### REQUIRED ACTION
The answer is a stretch of the material below, returned exactly: the line containing "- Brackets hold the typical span", the line containing "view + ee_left", and all lines between.

━━━━━ DATASET EXCERPT

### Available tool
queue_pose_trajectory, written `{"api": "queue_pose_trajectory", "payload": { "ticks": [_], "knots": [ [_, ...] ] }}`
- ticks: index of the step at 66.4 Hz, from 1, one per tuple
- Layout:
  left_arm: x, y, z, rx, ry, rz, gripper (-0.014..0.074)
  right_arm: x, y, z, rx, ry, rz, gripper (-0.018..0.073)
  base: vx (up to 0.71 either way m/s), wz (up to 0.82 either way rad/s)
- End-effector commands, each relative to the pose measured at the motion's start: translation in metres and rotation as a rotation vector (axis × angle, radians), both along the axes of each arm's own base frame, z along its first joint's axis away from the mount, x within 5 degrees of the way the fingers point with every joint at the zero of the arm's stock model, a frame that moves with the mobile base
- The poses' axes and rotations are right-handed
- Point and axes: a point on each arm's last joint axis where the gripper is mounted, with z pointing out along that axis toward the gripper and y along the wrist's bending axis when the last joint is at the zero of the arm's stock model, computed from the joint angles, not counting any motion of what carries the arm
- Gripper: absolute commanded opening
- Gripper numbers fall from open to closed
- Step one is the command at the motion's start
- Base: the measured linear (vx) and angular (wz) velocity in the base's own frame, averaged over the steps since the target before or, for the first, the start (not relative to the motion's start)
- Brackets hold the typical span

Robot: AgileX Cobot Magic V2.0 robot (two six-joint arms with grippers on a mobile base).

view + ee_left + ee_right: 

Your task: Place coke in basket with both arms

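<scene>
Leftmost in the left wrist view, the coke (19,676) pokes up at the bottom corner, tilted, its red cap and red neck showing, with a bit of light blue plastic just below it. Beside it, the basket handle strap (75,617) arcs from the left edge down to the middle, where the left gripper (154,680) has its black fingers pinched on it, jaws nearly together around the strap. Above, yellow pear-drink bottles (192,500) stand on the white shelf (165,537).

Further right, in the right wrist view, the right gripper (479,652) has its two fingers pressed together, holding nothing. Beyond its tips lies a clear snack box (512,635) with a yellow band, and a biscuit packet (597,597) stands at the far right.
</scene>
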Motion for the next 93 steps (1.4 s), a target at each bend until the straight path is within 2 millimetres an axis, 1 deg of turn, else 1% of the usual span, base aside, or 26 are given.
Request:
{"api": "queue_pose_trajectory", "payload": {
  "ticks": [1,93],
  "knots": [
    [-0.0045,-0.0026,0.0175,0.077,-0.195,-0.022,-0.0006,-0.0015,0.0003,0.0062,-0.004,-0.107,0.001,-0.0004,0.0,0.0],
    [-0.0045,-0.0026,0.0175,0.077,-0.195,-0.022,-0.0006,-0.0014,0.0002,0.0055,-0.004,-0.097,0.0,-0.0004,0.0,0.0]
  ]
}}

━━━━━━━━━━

### PROBLEM SOLUTION
- Brackets hold the typical span

Robot: AgileX Cobot Magic V2.0 robot (two six-joint arms with grippers on a mobile base).

view + ee_left + ee_right: 

This output is now finished.